Chapter 4, on the 17th century, describes the demise of Hermeticism in scholarly circles after Isaac Casaubon had demonstrated in 1614 that the Corpus Hermeticum was not a product of the most remote antiquity but was composed pseudepigraphically in the first centuries of the Christian era. This dating was widely accepted and Hermes Trismegistus no longer enjoyed the legendary status he had in previous centuries. But although Casaubon’s dating had largely won the day, it did not mean the end of Hermeticism. Some simply ignored his insights and continued to propagate their by now outdated views of Hermeticism as primeval, divine revelation. But the newly emerging natural sciences were a counterforce that gradually forced Hermeticism to become peripheral in scientific discourse. In the 18th through 20th centuries the new critical view of Hermeticism prevailed, even though in some circles the Ars Hermetica continued to enjoy great prestige, especially in esoteric movements.
Although on the whole this book is a pleasure to read, the classical philologist will find reasons to frown. E. has a habit of quoting from or referring to ancient authors without mentioning the sources.
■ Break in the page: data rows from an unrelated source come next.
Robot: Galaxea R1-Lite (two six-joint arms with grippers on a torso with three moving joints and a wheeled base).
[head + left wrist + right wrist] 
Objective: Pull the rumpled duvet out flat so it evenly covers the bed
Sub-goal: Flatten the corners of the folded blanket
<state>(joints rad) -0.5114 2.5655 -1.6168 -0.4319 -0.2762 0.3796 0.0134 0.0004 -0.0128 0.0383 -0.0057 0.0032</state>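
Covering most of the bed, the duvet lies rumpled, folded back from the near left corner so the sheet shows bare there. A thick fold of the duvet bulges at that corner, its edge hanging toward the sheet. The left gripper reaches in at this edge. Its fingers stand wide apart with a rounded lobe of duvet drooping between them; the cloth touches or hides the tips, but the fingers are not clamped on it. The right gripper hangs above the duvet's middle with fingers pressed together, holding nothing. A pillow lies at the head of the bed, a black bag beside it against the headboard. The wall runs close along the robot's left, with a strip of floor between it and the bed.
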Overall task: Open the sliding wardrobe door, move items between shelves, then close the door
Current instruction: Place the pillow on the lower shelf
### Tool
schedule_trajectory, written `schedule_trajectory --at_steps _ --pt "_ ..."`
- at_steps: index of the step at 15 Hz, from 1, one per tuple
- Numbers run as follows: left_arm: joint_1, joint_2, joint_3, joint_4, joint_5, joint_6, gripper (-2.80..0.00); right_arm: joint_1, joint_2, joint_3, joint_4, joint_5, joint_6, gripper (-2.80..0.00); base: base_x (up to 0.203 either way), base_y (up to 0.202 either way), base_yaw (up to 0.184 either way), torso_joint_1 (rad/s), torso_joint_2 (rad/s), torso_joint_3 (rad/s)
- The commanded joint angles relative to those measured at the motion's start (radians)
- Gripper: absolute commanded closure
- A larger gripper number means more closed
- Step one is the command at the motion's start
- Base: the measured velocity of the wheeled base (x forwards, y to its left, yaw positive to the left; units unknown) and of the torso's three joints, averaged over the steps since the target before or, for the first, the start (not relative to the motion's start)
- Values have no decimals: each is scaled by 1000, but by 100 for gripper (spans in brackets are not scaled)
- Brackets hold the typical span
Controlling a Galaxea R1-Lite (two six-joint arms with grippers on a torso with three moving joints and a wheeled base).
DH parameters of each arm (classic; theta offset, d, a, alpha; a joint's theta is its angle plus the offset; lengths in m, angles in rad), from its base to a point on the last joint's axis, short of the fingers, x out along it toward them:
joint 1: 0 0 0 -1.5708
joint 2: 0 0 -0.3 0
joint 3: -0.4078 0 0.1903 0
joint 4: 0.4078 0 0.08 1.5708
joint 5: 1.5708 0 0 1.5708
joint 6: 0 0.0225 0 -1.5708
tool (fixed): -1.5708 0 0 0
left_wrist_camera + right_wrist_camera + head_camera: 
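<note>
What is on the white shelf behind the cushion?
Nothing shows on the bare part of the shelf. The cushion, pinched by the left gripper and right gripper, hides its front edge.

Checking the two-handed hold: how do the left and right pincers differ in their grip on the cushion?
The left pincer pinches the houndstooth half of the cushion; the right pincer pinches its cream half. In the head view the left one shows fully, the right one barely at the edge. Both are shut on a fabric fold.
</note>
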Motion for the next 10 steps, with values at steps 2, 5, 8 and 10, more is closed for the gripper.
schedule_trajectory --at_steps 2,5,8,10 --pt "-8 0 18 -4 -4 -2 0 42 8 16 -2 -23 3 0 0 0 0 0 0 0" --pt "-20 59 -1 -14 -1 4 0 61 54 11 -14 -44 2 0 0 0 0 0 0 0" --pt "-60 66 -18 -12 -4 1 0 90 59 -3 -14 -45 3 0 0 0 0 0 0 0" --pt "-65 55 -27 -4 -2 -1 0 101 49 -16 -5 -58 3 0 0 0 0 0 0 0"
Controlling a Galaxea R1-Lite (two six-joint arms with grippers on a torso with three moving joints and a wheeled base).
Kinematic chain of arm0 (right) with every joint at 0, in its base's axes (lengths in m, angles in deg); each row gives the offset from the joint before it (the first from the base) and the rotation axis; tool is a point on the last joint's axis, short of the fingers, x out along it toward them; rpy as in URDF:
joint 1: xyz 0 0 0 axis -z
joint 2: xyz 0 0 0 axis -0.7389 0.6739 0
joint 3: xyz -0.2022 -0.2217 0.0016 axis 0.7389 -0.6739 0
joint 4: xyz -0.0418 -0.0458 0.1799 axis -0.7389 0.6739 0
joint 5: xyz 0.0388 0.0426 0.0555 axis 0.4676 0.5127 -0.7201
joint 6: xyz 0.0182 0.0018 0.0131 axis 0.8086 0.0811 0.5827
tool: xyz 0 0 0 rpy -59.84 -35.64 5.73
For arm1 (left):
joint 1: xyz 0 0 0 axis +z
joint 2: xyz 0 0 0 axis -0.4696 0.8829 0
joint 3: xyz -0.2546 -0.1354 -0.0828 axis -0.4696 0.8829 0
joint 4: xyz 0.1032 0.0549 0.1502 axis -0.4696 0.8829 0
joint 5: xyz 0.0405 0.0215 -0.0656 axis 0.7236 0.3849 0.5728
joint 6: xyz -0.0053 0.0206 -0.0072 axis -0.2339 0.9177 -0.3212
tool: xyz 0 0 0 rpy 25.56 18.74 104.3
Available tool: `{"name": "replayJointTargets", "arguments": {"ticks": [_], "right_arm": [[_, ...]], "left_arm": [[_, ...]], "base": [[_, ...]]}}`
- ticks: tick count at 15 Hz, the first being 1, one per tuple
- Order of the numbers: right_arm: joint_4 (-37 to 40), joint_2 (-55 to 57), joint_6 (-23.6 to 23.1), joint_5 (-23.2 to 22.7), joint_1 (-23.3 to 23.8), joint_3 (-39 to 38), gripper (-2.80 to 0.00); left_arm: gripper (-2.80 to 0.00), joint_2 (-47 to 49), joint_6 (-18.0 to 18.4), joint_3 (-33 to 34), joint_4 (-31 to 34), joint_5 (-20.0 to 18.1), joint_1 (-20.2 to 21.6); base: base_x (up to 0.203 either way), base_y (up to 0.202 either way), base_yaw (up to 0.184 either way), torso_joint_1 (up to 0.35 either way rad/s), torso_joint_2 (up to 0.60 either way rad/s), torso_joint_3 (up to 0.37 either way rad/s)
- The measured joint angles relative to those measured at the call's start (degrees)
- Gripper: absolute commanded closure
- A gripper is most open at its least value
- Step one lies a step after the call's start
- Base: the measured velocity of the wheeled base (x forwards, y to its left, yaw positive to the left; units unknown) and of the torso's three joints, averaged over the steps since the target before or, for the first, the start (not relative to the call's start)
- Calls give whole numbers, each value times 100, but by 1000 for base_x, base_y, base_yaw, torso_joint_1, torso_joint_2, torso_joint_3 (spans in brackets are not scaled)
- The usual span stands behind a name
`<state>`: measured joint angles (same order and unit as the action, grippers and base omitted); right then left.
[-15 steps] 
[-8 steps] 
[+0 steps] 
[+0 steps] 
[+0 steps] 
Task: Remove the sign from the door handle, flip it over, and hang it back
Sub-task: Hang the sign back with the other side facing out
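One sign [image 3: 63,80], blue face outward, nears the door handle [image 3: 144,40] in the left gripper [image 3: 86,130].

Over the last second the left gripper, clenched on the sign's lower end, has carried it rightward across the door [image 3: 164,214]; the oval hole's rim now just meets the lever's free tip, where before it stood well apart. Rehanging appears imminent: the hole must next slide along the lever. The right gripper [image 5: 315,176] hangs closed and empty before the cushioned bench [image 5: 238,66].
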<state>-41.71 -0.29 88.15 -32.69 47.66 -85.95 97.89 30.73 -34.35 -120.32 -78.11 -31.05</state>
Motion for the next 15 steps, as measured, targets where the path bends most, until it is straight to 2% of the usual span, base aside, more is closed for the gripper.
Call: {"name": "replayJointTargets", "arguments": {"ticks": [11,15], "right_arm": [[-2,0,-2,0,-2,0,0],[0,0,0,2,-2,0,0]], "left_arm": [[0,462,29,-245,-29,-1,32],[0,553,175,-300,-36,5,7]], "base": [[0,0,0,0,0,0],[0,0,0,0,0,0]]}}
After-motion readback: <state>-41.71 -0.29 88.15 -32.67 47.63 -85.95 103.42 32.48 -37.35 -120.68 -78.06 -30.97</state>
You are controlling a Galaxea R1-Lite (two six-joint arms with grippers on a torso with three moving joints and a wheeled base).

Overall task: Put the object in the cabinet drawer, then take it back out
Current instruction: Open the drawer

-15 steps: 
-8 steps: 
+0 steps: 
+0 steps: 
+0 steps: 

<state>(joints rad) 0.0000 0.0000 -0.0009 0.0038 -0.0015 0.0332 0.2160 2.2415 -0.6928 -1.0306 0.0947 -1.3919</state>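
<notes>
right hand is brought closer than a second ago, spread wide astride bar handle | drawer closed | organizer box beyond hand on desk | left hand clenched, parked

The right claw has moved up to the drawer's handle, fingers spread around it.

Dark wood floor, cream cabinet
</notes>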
On pp. 8-9 one finds quotes from Homer and Ovid and references to Clement of Alexandria, but the reader is left guessing where one can find these passages. On p. 10 a letter of Hadrian to Servianus is quoted, but it is only the expert reader who will recognize it as a passage from the Historia Augusta. Twice (11, 22) E. refers to the Greek Cyranidi, which should be Cyranides. When he quotes from the Hermetica, the reference is to the German translation by C. Colpe and J. Holzhausen, which is strange in an English book – why did the translator not use Brian Copenhaver’s translation? And why is the standard edition of the Corpus Hermeticum by Nock and Festugière never mentioned? On p. 30 the names of Festugière, Mahé, and Stricker are mentioned, but without any reference to their publications. Twice (26, 71) Zosimus is mentioned as “the first author of an alchemical text whom we can identify,” but this is not true; Zosimus himself repeatedly refers to and quotes from an earlier work by the Jewish alchemist Maria.1 Probably the fact that the names of two German scholars are badly garbled on p. 43 note 8 (Heinrich instead of Heinrici and von Dobscheits instead of von Dobschuetz) is rather an error of the translator than of the author. And so there is more that is irritating and could easily have been corrected. It would be unfair, however, to end on a negative note. For readers who are interested in the mostly esoteric undercurrent of Hermetic ‘wisdom’ in the history of European civilization, this book is a very good start.
Notes
1. See my “Maria Alchemista, the First Female Jewish Author,” in my book Japheth in the Tents of Shem: Studies on Jewish Hellenism in Antiquity (Leuven: Peeters, 2002) 203-206.